Recently I guugled something, and one of the categories at the bottom of the results page was 'infidel blogs' - be afraid.

But perhaps not afraid of Sikhs in Melbourne: yesterday in the pouring rain I survived a car crash across multiple oncoming freeway lanes .. and the ONLY helpful people were turbanned youths I would previously have not perceived in a positive way.

BwcaBrownie said...

One man's Terrorist, is another man's Security Force, and that reminds me of my Himalayan blogger pal Donkey Blog.
A melbourne guy who works in Tibet and its neighbours,
AND CAN DESCRIBE A MOUND OF STREET-CORNER GOATSHEADS,
IN A WAY WHICH UNDERMINES EVERYTHING THEIR TOURISM BOARD CAN RETALIATE WITH.

oh I'm too lazy and cold to fix that: peace and love, B

BwcaBrownie said...

Here's a clip from The Donkey blogger
"in the UN, it seems you have to wear an Armani suit to work every day.

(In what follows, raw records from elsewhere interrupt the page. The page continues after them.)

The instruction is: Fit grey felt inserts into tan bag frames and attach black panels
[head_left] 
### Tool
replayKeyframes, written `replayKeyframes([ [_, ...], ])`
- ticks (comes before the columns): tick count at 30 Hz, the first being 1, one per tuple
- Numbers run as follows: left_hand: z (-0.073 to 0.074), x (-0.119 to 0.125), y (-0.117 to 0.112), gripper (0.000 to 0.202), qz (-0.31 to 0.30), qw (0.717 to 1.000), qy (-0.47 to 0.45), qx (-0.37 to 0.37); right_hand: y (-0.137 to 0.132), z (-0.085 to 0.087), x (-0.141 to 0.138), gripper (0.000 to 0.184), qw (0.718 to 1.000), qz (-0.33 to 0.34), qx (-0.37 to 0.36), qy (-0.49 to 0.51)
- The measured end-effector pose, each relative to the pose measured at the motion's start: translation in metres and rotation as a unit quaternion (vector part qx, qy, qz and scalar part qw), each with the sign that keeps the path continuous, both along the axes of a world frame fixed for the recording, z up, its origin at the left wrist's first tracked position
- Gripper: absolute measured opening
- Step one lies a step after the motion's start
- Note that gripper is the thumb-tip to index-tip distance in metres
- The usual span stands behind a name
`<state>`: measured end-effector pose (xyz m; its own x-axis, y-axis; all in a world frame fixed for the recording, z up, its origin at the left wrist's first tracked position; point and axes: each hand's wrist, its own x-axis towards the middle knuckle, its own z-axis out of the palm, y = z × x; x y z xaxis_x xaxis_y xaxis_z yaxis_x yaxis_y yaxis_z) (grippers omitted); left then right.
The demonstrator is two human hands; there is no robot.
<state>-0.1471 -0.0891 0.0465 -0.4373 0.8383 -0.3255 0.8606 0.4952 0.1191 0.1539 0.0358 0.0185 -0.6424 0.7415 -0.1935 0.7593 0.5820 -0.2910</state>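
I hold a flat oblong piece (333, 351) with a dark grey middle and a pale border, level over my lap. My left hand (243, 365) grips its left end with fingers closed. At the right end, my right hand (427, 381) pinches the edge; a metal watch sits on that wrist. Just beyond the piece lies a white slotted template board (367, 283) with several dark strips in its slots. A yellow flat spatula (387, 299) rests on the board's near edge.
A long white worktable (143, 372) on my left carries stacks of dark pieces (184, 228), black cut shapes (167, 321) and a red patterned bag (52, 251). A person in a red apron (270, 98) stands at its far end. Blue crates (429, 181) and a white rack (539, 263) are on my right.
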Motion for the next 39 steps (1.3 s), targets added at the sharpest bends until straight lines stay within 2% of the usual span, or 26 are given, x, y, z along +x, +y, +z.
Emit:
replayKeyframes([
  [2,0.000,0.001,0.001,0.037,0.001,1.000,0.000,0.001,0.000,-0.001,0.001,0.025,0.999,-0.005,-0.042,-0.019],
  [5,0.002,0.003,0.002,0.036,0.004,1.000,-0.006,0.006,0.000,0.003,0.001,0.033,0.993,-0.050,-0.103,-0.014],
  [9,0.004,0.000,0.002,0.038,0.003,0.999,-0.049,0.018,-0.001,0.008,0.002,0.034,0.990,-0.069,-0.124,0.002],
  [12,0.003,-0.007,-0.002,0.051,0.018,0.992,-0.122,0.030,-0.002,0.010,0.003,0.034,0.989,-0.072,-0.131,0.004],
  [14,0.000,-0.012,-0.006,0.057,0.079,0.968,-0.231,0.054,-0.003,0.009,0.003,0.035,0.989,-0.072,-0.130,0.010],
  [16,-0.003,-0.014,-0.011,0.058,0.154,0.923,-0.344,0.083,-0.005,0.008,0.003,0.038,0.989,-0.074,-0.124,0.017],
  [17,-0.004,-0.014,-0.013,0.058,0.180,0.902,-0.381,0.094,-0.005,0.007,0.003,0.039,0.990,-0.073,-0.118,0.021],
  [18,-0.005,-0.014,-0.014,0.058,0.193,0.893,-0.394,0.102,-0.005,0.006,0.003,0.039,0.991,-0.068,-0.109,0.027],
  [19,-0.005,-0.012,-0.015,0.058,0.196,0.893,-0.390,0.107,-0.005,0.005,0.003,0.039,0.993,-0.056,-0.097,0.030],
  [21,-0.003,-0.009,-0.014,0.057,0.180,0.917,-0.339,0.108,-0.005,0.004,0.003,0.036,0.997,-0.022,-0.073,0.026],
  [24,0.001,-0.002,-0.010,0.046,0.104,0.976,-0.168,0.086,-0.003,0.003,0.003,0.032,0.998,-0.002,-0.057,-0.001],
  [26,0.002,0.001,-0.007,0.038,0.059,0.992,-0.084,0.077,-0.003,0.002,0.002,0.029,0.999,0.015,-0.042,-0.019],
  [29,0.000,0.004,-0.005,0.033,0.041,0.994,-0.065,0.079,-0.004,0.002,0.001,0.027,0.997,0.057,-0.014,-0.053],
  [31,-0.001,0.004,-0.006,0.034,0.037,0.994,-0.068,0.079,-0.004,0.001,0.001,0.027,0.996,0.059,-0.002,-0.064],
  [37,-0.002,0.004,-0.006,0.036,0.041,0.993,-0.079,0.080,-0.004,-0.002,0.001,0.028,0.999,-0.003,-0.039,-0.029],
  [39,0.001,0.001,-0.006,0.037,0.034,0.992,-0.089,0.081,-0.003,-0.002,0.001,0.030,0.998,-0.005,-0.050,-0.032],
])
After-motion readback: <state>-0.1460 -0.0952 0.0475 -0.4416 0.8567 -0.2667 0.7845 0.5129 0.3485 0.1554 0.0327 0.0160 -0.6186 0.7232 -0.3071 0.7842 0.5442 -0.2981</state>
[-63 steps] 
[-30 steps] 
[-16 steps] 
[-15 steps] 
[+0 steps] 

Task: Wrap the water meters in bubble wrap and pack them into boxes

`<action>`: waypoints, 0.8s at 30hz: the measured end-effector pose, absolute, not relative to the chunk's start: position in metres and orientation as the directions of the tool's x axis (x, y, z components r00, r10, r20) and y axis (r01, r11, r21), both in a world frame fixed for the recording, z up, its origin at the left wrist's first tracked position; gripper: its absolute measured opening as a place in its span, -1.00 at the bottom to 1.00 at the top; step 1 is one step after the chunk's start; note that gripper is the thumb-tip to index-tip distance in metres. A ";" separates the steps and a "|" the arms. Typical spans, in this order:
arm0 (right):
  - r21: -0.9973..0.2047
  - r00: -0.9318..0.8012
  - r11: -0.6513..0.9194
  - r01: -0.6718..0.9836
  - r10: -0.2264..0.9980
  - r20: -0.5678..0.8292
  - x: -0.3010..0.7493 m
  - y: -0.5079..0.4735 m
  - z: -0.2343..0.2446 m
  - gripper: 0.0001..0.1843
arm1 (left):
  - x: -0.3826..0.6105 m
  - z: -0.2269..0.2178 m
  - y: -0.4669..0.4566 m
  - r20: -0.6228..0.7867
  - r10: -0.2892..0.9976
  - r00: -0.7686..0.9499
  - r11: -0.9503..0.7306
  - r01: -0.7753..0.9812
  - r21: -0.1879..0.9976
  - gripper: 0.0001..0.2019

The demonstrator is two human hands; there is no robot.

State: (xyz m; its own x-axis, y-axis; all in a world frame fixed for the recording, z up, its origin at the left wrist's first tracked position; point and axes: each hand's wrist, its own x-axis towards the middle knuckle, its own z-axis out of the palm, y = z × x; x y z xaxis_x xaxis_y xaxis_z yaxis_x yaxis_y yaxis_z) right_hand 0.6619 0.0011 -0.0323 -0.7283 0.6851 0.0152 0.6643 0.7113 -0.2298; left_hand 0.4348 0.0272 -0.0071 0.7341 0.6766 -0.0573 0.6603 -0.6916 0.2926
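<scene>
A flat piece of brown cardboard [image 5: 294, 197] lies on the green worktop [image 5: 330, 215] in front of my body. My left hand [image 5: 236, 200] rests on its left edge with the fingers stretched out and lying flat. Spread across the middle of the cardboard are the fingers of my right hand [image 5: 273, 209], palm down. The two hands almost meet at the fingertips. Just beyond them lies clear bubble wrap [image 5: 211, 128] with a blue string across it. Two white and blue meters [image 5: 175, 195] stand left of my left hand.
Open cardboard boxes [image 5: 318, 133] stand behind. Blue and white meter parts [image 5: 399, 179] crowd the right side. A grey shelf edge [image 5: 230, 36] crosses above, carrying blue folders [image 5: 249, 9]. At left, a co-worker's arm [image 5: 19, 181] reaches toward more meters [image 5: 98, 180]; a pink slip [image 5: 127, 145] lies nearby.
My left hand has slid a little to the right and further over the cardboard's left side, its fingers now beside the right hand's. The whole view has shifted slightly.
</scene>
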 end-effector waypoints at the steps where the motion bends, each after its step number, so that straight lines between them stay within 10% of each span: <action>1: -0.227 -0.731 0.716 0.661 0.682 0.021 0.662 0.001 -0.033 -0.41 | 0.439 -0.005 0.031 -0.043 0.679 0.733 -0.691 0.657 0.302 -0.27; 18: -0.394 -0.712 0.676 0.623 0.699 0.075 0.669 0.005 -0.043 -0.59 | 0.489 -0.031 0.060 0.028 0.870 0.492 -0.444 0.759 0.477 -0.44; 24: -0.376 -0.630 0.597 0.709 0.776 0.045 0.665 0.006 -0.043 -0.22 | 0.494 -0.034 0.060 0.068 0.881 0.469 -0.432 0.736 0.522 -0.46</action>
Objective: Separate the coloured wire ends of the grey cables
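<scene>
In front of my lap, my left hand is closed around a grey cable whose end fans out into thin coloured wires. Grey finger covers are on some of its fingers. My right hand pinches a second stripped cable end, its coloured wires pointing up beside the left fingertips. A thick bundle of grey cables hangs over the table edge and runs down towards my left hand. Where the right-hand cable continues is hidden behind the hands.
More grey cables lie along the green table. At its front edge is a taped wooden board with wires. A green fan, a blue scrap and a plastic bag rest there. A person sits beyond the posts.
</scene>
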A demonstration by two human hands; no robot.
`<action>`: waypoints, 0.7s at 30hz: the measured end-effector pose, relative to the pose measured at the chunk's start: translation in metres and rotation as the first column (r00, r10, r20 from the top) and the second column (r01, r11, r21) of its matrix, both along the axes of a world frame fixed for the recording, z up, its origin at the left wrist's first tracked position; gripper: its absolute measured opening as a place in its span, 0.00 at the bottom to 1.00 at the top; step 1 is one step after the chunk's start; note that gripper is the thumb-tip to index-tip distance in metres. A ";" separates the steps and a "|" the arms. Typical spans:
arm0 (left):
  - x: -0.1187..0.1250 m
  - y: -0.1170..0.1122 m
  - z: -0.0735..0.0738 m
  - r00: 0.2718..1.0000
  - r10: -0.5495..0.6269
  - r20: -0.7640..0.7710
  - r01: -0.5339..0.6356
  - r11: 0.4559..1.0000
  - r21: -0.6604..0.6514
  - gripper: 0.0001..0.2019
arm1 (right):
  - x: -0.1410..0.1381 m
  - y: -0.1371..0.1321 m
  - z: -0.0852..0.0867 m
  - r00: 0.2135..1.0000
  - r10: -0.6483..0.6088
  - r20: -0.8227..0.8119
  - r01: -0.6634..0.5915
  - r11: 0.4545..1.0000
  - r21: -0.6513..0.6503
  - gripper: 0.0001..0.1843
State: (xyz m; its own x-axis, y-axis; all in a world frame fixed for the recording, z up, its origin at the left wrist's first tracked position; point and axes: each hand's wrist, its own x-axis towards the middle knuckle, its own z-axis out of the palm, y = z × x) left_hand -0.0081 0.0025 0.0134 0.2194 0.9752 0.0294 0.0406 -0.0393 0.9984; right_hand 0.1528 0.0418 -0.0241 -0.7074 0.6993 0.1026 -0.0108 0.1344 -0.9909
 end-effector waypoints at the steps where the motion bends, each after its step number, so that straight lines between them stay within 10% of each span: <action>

So right from the starter’s gun, every UN representative in the place is looking sharper than Sweeny’s razor and smells like the ground floor of a flashy department store.

By contrast, all the journos in attendance are haggard, chain-smoking, hard drinking types whose eyes (perhaps an effect of reporting from too many armed conflicts) don’t seem to be able to remain still for more than a quarter of a second. These men and women party every night like there’s no tomorrow, ‘cause for some of them that’s probably true … but bearing in mind that they turn up to these meetings each “tomorrow” morning, they rarely seem to have much to contribute; they are generally as unwashed and unironed as their clothes. ...."

its worth your time to visit him, and now i have to turn on Barry Cassidys Insiders for the cartoon segment.

The Funky Drummer said...

Hi,

The very first picture in this article (the one of the Skikaras in Dal Lake is copyrighted property of SnowSphere.com).

Please either add a credit link to SnowSphere.com or remove it from your website.

Thanks

The Funky Drummer said...

Thank you for adding the credit - it's appreciated.